Given that I was only half way though the day having ran for 03:54:00 I decided to have a quick sit down in the car and something to eat. This was a fatal move as I had a tactical snooze for just over an hour. I certainly needed it and many late nights working on the logistics of the run across Europe and early starts in the gym started to tell!

After my sleep I ran back to Seahouses in an hour and took the same time to get back to Bamburgh. I decided to call it a day at that point after running 27.5 miles in 07:16:56 (including tactical snooze time!). I hard burned 4200 calories in that time which meant only one thing. Fish and Chips in Seahouses! They were delicious and well earned I thought as this was the longest that I'd ran since day 81 in Australia.

Sunday saw very little evidence of the previous day's running in my legs. This was thanks to CherryActive of course. The plan was to attempt to run from the bottom of the bank near the Priory in Tynemouth, up the steps in King Edwards bay, up 4 ramps in Longsands and 2 ramps in Cullercoats bay.

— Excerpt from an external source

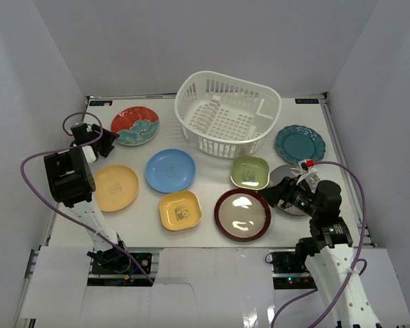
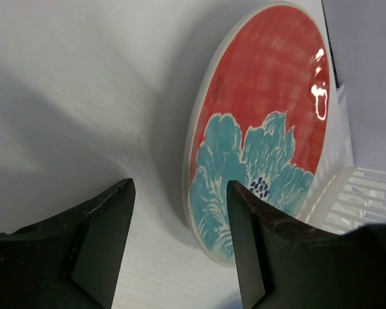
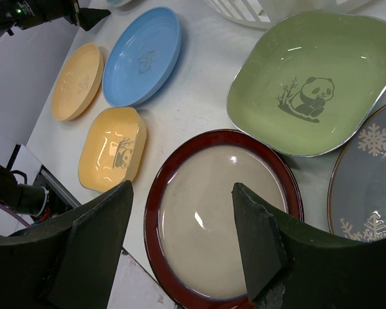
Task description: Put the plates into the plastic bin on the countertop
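Note:
The white plastic bin stands empty at the back middle of the countertop. Around it lie the red patterned plate, light blue, orange-yellow, yellow square, green, maroon-rimmed beige, grey and teal scalloped plates. My left gripper is open and empty just left of the red plate, its rim near one finger. My right gripper is open and empty above the maroon-rimmed plate.
White walls enclose the countertop on three sides. Dark rails run along its edges. Purple cables loop from both arms. The bin's slotted wall shows in the left wrist view beyond the red plate.

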Robot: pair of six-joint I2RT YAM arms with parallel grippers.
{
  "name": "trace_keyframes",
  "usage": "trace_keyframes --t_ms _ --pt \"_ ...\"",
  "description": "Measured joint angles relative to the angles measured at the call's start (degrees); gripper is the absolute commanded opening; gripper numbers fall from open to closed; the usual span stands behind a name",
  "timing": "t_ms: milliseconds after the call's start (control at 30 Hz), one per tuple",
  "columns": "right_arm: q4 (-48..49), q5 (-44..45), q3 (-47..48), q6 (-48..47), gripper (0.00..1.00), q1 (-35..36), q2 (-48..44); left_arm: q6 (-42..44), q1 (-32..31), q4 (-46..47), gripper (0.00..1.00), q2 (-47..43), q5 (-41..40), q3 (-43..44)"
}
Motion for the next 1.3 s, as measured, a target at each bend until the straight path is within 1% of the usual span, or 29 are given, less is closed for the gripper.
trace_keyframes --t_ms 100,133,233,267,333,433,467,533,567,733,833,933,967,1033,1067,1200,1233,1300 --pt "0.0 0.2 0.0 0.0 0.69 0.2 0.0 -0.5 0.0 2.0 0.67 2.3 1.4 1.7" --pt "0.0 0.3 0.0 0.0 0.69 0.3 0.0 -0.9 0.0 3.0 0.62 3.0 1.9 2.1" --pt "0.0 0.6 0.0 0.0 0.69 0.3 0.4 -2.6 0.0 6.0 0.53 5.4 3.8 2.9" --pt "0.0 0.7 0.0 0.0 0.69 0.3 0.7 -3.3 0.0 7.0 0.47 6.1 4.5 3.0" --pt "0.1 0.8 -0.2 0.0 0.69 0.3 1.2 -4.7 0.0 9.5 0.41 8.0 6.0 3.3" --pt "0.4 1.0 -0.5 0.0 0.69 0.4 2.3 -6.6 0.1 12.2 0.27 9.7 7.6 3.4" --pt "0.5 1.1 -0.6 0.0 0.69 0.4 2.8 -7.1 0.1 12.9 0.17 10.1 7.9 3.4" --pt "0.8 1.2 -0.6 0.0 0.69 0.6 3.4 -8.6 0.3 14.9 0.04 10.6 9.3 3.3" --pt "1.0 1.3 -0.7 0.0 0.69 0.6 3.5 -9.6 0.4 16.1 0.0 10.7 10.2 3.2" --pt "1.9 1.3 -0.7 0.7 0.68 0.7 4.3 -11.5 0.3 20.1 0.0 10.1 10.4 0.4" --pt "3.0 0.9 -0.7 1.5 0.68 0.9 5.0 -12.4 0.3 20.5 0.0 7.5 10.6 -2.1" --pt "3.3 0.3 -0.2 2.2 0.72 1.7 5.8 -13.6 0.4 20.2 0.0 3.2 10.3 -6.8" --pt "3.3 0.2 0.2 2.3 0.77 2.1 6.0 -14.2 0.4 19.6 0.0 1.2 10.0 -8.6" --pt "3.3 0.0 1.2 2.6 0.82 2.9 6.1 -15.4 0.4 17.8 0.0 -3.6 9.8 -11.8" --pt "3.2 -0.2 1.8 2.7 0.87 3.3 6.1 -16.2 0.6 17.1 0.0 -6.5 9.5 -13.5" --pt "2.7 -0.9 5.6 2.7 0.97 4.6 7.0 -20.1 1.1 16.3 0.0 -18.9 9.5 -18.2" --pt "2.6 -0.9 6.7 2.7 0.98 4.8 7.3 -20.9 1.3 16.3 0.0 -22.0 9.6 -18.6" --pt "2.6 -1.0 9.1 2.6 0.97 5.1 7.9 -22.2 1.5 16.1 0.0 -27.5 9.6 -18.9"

I then did the whole thing in reverse back to the bottom of the bank near the Priory while adding in some active recovery along the pier. That 1st "lap" was 6.5 and took just over an hour. The unfortunate thing was that I wasn't just jogging up each ramp, I was sprinting up them. I found it impossible to ignore the challenge of powering up each climb. This wasn't turning into the workout that I'd hoped for and I wasn't keeping anything in reserve at all. I've got to admit that I throughly enjoyed getting onto my forefoot and really letting my arms help to get to the top of each climb.    

I decided to do each climb twice during the 2nd lap. This was absolutely exhausting and I made good use of the active recovery time between each sprint. I reached the finish line after 12 miles. You can see from the graph above just how many climbs there were.

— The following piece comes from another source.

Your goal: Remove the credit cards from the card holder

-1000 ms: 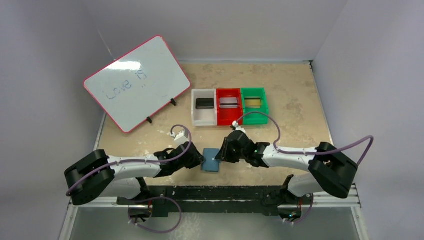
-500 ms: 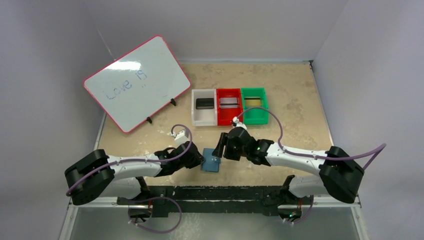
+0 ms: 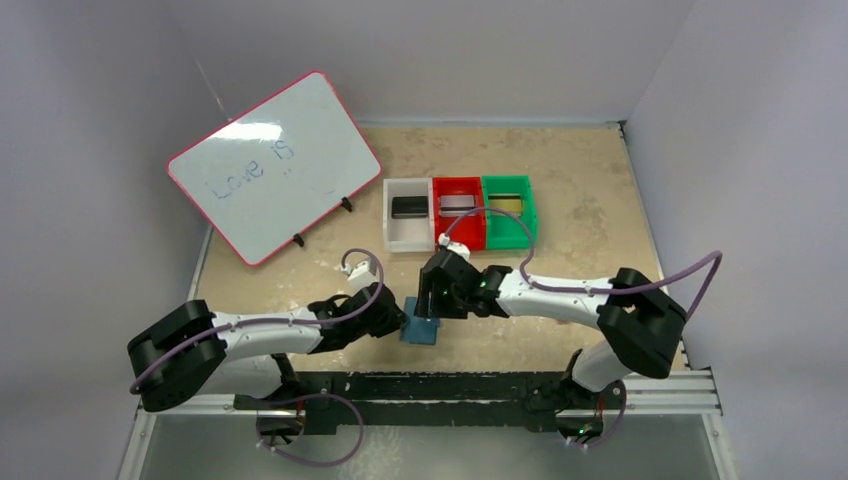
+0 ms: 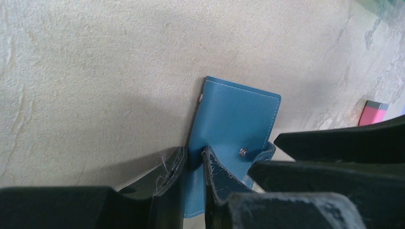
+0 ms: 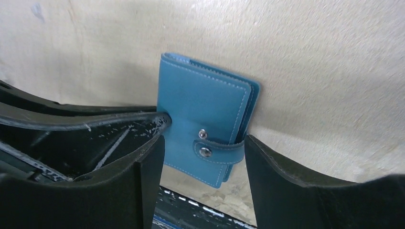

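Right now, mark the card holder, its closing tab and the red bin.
card holder [image 5: 203, 109], right wrist view, middle of the front cover.
closing tab [image 5: 222, 152], right wrist view, strap beside the snap.
red bin [image 3: 458, 240], top external view, bare floor at its near end.

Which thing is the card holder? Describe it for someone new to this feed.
From the three bins, move down the top view to where the left gripper and right gripper meet. The card holder lies there: a small blue folded wallet with a snap tab, closed, unlike the open bins.
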Robot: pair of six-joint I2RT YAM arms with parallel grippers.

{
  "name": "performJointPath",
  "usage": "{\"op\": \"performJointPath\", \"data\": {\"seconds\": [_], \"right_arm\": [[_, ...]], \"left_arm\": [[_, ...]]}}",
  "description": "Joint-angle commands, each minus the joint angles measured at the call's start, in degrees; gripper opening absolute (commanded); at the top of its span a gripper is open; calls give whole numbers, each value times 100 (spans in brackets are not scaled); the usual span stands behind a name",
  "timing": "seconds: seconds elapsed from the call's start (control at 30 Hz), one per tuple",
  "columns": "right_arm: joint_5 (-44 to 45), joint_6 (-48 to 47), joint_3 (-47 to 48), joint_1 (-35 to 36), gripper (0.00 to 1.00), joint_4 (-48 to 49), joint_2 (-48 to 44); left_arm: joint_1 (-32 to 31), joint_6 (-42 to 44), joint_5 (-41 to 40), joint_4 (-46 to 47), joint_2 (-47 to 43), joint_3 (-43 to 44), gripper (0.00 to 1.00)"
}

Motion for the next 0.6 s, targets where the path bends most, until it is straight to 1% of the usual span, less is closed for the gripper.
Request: {"op": "performJointPath", "data": {"seconds": [0.0,0.13,0.2,0.23,0.3,0.5,0.57], "right_arm": [[445,192,500,258,64,-677,210],[845,509,711,362,58,-1235,461],[863,740,483,368,57,-1221,264],[675,725,325,363,56,-1087,138],[592,706,127,350,55,-902,-22],[899,762,271,352,54,-1448,-63],[953,794,279,350,52,-1543,-83]], "left_arm": [[-17,159,-227,-513,-83,45,16],[-14,202,-218,-571,-78,88,16],[-15,202,-235,-643,-73,105,16],[-20,202,-240,-664,-69,107,16],[-20,202,-256,-680,-68,107,16],[-16,203,-258,-671,-41,141,16],[-13,198,-262,-680,-40,151,16]]}}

The session was a lot shorter than I'd planned to do but I was very pleased with the effort tweeting:

"Stopping after this lap. I've sprinted up every climb so far. Very pleased. This is not an 8 hour or even 3 hour workout just yet."

"Brilliant response though after yesterday's very tough session. This has been a real confidence booster for sure."

"I'll have a repeat of this weekend in August and try and learn and improve. @cherryactive played a huge part today. No aches from yesterday."

"The enthusiasm to run that was missing in the build up to Australia is well and truly back and has been growing well since February."

"1300 ft of climbing today over 12 miles. Think all of these stats mean that I've qualified for a Sunday dinner!!"

So without doubt this had been the best week of training so far in the build up to the run across Europe. 3 gym sessions and 58 miles of running was very pleasing. This week sees a much lighter schedule with only 30 miles to run and 3 gym sessions.

There is a real momentum gathering for the run across Europe. Not just in training but also with the planning side of things. I'll talk more about that later this week.

One thing is for sure, all of the planning and prep done over the next 300 days is crucial to the success of the next big run.